Huawei Technologies Co. is already one of the world's top three makers of telecom-networking gear and smartphones by market share. Now, the Chinese technology giant is taking aim at the market for cloud computing largely dominated by Western heavyweights.

Huawei is taking on Hewlett Packard Enterprise Co., Dell Inc. and Cisco Systems Inc. in the supply of servers and other equipment used in data centers, the key components of cloud computing, by adopting the strategy it has used to expand in its smartphone and telecommunications-equipment sales over the years: competitive pricing and hefty investment in research and development.

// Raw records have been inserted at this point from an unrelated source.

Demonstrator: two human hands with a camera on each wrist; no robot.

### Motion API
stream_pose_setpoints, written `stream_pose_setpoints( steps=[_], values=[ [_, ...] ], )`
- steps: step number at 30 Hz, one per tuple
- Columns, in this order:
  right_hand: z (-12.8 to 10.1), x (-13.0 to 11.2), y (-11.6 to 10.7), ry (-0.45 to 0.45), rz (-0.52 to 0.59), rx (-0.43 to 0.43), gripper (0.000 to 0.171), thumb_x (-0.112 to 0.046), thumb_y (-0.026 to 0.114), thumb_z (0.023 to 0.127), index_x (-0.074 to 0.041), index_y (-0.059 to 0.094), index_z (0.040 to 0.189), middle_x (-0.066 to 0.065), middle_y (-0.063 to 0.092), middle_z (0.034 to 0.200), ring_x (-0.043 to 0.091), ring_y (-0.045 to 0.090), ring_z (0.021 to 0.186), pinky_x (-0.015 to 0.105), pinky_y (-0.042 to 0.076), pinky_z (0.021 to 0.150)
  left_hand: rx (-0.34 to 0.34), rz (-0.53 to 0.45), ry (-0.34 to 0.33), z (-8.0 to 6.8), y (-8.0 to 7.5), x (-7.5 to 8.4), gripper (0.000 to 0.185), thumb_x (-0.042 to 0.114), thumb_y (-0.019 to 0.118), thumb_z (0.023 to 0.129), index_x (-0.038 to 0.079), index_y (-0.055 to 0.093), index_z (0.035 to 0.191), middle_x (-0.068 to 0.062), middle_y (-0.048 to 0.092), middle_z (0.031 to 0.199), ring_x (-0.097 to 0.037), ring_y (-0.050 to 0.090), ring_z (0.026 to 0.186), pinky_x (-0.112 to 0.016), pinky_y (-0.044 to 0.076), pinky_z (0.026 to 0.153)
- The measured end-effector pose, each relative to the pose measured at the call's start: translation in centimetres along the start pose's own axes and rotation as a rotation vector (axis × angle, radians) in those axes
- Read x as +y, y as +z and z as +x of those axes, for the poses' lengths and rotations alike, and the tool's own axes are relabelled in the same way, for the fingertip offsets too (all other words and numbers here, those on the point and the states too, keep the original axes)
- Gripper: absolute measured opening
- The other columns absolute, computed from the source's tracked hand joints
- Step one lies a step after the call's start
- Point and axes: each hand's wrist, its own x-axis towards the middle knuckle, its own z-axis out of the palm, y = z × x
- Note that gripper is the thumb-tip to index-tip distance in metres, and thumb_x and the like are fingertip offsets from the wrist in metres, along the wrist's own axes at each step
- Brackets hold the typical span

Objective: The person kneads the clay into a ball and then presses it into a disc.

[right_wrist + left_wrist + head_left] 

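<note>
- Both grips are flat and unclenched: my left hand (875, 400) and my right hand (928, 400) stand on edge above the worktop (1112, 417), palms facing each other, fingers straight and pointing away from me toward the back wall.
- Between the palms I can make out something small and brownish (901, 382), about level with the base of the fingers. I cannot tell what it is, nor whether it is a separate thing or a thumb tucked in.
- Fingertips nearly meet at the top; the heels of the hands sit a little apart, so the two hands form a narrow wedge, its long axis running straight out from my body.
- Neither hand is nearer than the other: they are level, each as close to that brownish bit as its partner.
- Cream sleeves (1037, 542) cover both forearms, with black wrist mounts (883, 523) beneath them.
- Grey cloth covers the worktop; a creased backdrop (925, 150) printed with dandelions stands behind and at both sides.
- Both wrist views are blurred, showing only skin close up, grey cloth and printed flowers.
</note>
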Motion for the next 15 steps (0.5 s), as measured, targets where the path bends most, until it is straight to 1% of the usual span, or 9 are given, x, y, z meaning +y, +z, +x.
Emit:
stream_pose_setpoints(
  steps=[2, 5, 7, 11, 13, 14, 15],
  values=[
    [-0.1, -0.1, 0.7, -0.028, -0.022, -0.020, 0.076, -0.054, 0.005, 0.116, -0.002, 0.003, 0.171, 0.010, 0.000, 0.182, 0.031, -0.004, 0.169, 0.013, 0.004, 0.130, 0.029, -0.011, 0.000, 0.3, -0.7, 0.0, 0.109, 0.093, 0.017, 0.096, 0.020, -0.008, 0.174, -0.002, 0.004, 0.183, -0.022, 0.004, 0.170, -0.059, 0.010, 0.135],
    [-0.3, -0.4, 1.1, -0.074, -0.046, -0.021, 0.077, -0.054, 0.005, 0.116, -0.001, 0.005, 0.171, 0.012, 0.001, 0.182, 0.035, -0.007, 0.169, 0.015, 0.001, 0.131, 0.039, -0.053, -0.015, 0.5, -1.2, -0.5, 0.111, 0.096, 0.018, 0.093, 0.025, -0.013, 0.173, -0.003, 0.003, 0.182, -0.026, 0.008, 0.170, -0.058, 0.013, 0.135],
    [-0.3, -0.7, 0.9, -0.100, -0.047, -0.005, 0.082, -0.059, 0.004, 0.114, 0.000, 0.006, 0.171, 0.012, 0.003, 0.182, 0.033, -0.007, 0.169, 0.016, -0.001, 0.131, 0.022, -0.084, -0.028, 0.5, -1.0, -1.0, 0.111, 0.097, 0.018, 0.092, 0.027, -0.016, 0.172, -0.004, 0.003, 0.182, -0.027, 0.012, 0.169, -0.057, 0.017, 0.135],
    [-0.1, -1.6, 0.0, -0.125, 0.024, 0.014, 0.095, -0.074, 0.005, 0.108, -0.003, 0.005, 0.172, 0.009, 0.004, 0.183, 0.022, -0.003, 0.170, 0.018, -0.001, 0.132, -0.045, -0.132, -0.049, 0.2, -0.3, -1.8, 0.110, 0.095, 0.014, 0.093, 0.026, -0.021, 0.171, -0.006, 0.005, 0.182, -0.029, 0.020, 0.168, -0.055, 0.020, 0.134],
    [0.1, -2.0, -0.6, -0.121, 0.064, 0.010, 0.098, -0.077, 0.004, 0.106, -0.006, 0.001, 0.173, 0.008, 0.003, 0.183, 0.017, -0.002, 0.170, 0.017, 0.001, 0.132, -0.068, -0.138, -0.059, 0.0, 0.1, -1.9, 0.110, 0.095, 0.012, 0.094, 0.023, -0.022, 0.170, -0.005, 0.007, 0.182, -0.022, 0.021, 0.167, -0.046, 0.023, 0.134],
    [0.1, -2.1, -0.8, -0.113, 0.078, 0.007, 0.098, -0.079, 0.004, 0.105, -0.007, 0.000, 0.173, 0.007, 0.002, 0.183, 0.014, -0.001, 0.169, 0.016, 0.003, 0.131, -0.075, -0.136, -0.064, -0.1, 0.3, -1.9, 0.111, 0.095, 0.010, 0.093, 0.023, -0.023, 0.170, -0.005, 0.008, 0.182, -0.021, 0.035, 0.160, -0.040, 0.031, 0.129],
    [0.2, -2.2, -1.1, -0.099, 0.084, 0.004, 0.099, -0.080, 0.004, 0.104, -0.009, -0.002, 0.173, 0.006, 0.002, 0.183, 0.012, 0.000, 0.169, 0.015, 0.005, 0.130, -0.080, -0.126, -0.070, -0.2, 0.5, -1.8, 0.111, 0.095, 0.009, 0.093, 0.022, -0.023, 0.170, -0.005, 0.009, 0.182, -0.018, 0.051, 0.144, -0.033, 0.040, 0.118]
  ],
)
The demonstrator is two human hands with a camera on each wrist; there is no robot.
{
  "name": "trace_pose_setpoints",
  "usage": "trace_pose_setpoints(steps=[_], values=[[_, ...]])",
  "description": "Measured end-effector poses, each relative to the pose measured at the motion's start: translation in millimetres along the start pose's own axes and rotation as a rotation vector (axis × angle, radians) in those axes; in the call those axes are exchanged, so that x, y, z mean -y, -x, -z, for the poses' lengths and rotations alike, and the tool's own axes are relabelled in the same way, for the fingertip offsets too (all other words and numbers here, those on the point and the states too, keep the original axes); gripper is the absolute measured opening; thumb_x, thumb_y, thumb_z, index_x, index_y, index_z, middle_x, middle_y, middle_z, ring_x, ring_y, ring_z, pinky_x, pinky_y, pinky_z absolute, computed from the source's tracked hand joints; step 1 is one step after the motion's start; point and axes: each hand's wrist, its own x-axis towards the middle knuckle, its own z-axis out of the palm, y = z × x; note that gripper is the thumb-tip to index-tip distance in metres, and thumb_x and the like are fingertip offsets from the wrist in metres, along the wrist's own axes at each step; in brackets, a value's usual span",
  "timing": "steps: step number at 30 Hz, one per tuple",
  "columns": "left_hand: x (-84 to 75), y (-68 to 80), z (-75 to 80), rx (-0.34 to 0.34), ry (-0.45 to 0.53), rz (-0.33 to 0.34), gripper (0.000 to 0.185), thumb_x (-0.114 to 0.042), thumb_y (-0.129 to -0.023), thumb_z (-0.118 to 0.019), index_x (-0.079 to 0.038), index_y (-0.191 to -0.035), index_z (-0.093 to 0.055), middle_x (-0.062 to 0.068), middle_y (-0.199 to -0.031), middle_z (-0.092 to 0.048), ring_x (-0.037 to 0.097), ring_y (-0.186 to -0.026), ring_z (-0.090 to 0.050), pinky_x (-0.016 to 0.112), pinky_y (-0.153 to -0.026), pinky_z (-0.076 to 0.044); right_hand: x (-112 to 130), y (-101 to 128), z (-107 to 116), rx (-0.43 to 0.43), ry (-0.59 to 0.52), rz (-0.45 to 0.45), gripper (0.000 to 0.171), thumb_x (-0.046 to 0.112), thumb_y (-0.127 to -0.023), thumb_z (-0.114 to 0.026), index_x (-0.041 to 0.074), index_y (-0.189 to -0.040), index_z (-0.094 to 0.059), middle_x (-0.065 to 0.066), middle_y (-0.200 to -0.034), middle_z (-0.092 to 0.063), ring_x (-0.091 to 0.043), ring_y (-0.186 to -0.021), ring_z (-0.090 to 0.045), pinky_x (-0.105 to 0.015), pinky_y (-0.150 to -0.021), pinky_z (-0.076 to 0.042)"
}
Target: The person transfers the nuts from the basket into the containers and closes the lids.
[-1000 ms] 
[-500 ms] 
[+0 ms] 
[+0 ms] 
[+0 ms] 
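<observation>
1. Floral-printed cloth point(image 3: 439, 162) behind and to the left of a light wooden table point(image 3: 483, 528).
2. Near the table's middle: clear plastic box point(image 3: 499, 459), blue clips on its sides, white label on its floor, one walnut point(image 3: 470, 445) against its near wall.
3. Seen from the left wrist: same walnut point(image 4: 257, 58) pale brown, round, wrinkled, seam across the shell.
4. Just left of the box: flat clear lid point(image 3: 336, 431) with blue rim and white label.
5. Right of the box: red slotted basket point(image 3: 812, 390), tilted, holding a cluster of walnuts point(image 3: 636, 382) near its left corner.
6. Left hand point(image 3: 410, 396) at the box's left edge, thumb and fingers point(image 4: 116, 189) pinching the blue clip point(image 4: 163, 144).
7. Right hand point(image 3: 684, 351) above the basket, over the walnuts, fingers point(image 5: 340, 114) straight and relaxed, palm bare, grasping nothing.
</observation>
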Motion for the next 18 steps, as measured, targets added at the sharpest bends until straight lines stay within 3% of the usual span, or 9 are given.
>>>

"Undoubtedly, we will be a leader in this sector. We have the capability," said Deputy Chairman Guo Ping in an interview, adding that the company plans to spend at least $1 billion of its research-and-development budget every year on equipment and operating systems for data centers. Last year, Huwei's R&D investment totaled roughly $9 billion.

Shenzhen-based Huawei, founded three decades ago by former Chinese army engineer Ren Zhengfei, has little chance to expand in the U.S., where its telecom equipment has been effectively banned because of security concerns. Analysts say the Chinese company is unlikely to become a supplier for Amazon.com Inc., Facebook Inc. and Alphabet Inc., which build their own data centers to offer the cloud services that enable businesses and consumers to access applications and store information remotely.

But in Europe, Russia and Africa, where Huawei's wireless networks are already being used, it is well-positioned to expand, they say. Huawei's data-center clients include Deutsche Telekom AG and Russia's central bank.

As more corporate clients become cautious about information security, companies are building their own exclusive cloud platforms and Huawei is trying to expand into that lucrative segment to supply highly customized equipment and software for private data centers.

The move is yet another ambitious plan by the world's third-largest smartphone vendor, which aims to surpass Apple Inc. and Samsung Electronics Co. to become the market leader in five years.

For Huawei, internet infrastructure is an extension of its telecom-equipment business, as carriers build more data centers to offer cloud storage and applications. Technologically, there is an overlap between telecom and data-center equipment, the company says.

Huawei competes globally with HPE, Cisco and China's Lenovo Group Ltd. in equipment and with EMC Corp.'s VMware Inc. and Microsoft Corp. in operating systems used in data centers. In China, Huawei plays the role of a cloud-service provider similar to Amazon.com.

Huawei posted revenue last year of 395 billion yuan ($59 billion), with roughly 60% coming from telecom equipment and 33% from consumer products such as smartphones. The company doesn't disclose its data-center-related sales, part of which is included in its telecom-equipment revenue. It employs about 170,000 workers world-wide, including nearly 80,000 R&D employees.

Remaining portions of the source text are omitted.